## ABOUT THIS EXERCISE
Your answer must be an exact copy of the listing below.

## SUPPLIED MATERIAL
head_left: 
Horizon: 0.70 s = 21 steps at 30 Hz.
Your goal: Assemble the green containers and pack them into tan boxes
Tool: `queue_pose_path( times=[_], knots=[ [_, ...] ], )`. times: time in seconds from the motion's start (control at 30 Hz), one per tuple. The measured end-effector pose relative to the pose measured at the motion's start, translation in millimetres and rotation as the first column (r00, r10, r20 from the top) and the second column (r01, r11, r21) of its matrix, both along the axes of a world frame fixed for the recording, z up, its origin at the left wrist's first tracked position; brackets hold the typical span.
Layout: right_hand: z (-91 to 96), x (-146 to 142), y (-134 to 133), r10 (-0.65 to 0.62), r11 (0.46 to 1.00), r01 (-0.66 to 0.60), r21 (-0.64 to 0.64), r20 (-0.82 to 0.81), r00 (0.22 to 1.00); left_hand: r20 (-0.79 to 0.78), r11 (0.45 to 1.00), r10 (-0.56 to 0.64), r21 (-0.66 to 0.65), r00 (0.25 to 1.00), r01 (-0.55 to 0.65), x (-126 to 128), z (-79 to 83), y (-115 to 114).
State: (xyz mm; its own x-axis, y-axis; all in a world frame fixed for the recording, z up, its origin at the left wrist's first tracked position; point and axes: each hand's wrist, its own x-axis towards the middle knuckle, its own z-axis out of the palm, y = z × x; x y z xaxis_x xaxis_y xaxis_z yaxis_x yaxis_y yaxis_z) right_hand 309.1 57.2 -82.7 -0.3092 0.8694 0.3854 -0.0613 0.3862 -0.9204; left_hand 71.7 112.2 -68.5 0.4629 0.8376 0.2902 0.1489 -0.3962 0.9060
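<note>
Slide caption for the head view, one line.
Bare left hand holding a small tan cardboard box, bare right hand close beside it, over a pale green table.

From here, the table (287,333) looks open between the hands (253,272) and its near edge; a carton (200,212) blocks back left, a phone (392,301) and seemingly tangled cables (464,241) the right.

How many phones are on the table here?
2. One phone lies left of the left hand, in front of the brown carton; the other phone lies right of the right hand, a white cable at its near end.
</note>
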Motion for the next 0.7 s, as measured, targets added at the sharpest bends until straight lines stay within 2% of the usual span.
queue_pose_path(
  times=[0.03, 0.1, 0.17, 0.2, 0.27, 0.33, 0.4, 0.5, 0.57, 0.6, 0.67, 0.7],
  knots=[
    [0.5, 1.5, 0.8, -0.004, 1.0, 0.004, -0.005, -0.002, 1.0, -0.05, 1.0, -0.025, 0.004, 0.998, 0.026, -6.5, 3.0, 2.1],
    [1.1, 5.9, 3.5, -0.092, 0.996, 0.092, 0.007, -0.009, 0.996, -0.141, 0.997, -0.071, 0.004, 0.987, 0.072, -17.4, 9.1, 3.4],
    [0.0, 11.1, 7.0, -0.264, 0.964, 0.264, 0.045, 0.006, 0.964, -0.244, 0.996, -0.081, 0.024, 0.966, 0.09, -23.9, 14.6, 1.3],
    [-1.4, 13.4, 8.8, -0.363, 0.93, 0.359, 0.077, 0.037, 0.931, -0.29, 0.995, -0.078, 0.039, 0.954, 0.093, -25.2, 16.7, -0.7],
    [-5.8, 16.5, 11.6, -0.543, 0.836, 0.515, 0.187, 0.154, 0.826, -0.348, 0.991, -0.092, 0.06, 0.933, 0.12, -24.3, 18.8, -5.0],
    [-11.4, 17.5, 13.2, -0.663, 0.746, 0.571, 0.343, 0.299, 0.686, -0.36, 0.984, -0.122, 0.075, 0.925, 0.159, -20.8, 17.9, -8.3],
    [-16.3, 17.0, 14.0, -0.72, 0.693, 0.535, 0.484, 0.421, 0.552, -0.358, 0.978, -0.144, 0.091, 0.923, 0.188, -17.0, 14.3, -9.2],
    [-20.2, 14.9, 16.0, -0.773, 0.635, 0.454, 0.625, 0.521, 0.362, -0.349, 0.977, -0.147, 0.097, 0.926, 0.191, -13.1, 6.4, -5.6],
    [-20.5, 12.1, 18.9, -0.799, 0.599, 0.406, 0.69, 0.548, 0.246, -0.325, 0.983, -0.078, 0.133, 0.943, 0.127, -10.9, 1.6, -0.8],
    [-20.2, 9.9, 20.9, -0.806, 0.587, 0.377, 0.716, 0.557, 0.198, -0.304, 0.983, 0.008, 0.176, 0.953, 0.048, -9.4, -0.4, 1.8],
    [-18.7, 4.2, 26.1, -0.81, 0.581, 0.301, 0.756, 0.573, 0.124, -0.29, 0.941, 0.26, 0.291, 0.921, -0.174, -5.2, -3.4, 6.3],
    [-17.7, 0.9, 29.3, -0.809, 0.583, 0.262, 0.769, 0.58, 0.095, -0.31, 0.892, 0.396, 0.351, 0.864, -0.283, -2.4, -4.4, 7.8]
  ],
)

## RESULT FOR THIS TASK
head_left: 
Horizon: 0.70 s = 21 steps at 30 Hz.
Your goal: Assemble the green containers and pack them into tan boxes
Tool: `queue_pose_path( times=[_], knots=[ [_, ...] ], )`. times: time in seconds from the motion's start (control at 30 Hz), one per tuple. The measured end-effector pose relative to the pose measured at the motion's start, translation in millimetres and rotation as the first column (r00, r10, r20 from the top) and the second column (r01, r11, r21) of its matrix, both along the axes of a world frame fixed for the recording, z up, its origin at the left wrist's first tracked position; brackets hold the typical span.
Layout: right_hand: z (-91 to 96), x (-146 to 142), y (-134 to 133), r10 (-0.65 to 0.62), r11 (0.46 to 1.00), r01 (-0.66 to 0.60), r21 (-0.64 to 0.64), r20 (-0.82 to 0.81), r00 (0.22 to 1.00); left_hand: r20 (-0.79 to 0.78), r11 (0.45 to 1.00), r10 (-0.56 to 0.64), r21 (-0.66 to 0.65), r00 (0.25 to 1.00), r01 (-0.55 to 0.65), x (-126 to 128), z (-79 to 83), y (-115 to 114).
State: (xyz mm; its own x-axis, y-axis; all in a world frame fixed for the recording, z up, its origin at the left wrist's first tracked position; point and axes: each hand's wrist, its own x-axis towards the middle knuckle, its own z-axis out of the palm, y = z × x; x y z xaxis_x xaxis_y xaxis_z yaxis_x yaxis_y yaxis_z) right_hand 309.1 57.2 -82.7 -0.3092 0.8694 0.3854 -0.0613 0.3862 -0.9204; left_hand 71.7 112.2 -68.5 0.4629 0.8376 0.2902 0.1489 -0.3962 0.9060
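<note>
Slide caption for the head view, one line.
Bare left hand holding a small tan cardboard box, bare right hand close beside it, over a pale green table.

From here, the table (287,333) looks open between the hands (253,272) and its near edge; a carton (200,212) blocks back left, a phone (392,301) and seemingly tangled cables (464,241) the right.

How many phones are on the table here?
2. One phone lies left of the left hand, in front of the brown carton; the other phone lies right of the right hand, a white cable at its near end.
</note>
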Motion for the next 0.7 s, as measured, targets added at the sharpest bends until straight lines stay within 2% of the usual span.
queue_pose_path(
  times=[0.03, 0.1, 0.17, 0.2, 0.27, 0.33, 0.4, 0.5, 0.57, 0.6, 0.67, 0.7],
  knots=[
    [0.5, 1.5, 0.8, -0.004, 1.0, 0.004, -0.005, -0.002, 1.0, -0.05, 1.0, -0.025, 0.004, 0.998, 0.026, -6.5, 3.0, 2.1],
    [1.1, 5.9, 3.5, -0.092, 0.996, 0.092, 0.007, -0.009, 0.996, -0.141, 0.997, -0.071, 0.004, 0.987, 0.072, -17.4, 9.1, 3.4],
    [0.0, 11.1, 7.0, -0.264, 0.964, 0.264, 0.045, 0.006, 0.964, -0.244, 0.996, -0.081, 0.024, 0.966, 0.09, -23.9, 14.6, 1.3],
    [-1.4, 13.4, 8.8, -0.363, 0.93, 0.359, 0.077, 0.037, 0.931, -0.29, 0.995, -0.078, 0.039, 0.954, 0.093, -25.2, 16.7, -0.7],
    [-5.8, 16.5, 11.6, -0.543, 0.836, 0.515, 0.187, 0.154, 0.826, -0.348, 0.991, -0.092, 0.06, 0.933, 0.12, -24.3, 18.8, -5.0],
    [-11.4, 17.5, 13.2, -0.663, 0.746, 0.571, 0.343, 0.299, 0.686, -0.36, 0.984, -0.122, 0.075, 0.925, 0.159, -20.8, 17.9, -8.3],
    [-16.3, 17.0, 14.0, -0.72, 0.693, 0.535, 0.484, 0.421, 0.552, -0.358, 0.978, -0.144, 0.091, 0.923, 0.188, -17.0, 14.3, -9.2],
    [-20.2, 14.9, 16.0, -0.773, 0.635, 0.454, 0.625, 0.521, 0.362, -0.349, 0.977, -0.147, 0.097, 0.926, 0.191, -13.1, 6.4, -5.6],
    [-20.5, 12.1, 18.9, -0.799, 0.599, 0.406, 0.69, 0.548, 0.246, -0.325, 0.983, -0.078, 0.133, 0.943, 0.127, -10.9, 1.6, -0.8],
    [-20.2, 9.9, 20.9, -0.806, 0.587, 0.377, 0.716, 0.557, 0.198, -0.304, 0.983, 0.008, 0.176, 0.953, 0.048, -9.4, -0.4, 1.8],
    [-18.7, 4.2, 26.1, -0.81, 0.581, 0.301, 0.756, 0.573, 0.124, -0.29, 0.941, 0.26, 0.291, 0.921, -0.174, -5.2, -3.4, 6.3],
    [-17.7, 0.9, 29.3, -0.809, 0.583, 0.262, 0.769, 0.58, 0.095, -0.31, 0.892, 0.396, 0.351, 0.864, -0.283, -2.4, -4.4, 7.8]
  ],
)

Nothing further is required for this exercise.